**Supplied data**

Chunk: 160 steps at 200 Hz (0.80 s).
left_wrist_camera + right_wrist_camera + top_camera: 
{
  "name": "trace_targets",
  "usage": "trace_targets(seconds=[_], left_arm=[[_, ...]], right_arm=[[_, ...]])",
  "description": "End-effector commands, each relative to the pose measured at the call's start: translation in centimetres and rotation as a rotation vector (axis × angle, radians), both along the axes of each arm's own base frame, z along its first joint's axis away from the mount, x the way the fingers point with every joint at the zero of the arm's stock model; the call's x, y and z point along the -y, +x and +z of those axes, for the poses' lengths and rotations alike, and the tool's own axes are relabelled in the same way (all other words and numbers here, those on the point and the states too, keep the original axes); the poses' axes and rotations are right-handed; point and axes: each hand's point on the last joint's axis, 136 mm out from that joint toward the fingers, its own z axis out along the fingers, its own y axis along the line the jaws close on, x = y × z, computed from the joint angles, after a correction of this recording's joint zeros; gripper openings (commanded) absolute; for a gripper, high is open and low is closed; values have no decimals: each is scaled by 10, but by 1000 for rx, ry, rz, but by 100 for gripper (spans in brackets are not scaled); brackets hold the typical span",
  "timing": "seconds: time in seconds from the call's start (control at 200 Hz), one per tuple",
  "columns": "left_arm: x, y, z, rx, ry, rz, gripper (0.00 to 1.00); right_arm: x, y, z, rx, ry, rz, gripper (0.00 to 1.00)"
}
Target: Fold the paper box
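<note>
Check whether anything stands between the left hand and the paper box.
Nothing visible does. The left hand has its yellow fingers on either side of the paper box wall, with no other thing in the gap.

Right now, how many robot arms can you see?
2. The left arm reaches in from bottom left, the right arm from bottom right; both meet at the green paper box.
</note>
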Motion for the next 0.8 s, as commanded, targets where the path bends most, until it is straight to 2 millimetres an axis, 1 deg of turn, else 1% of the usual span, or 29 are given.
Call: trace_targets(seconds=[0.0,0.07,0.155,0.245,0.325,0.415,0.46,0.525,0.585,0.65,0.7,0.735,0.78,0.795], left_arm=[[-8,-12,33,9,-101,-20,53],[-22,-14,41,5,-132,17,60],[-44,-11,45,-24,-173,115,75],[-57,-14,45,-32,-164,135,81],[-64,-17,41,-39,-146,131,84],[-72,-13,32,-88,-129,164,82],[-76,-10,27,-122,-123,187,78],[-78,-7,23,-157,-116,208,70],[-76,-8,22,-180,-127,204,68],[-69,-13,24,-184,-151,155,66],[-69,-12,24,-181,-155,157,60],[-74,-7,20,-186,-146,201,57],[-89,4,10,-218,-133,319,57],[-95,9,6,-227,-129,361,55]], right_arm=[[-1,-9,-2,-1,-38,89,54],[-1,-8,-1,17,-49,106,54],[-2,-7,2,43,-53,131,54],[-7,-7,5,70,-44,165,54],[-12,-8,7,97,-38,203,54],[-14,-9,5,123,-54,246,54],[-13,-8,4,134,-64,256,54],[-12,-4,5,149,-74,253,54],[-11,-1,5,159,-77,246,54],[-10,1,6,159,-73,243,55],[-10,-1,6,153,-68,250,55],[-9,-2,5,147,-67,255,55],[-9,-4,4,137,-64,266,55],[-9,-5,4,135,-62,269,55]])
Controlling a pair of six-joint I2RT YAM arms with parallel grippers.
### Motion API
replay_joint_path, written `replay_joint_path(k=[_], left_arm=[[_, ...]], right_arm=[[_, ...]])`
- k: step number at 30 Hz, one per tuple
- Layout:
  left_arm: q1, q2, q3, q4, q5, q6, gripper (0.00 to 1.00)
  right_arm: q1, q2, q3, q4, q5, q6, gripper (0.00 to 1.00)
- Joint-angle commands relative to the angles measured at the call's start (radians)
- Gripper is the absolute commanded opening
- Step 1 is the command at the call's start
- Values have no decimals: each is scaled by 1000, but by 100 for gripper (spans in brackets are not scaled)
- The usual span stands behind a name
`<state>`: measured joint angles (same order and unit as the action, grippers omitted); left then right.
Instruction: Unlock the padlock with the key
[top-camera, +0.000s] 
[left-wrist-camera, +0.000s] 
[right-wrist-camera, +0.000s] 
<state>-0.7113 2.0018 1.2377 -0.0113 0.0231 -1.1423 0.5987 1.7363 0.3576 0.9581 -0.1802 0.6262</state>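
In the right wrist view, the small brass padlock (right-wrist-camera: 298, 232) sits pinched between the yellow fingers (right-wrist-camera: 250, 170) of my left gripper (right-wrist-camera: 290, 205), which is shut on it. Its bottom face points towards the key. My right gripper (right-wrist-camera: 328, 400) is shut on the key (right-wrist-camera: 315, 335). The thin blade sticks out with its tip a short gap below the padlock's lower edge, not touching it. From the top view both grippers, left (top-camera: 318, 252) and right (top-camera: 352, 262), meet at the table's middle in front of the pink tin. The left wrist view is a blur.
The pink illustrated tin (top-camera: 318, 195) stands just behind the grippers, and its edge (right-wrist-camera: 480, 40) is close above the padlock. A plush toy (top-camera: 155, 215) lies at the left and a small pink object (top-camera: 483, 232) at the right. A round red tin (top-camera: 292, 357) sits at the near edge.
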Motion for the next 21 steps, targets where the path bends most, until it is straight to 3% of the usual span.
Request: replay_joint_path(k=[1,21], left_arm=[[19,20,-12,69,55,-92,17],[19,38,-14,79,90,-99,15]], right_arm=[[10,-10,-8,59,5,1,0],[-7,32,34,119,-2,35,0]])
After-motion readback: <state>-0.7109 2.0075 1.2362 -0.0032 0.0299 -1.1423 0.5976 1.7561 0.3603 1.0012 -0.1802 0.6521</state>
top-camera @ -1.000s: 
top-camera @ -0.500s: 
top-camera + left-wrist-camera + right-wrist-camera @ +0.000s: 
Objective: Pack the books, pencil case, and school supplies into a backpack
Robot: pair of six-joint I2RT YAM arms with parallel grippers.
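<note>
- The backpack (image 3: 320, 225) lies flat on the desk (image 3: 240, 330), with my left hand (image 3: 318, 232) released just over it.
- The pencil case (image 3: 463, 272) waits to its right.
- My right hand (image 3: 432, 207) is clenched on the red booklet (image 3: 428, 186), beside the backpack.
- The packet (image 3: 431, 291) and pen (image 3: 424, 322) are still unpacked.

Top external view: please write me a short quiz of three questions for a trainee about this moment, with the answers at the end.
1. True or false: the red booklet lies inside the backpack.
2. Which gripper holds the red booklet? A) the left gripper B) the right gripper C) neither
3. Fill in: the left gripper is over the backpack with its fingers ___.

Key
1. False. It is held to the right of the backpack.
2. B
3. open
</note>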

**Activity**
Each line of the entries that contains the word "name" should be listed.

**Result for this exercise**
  "name": "trace_targets",
- The usual span stands behind a name

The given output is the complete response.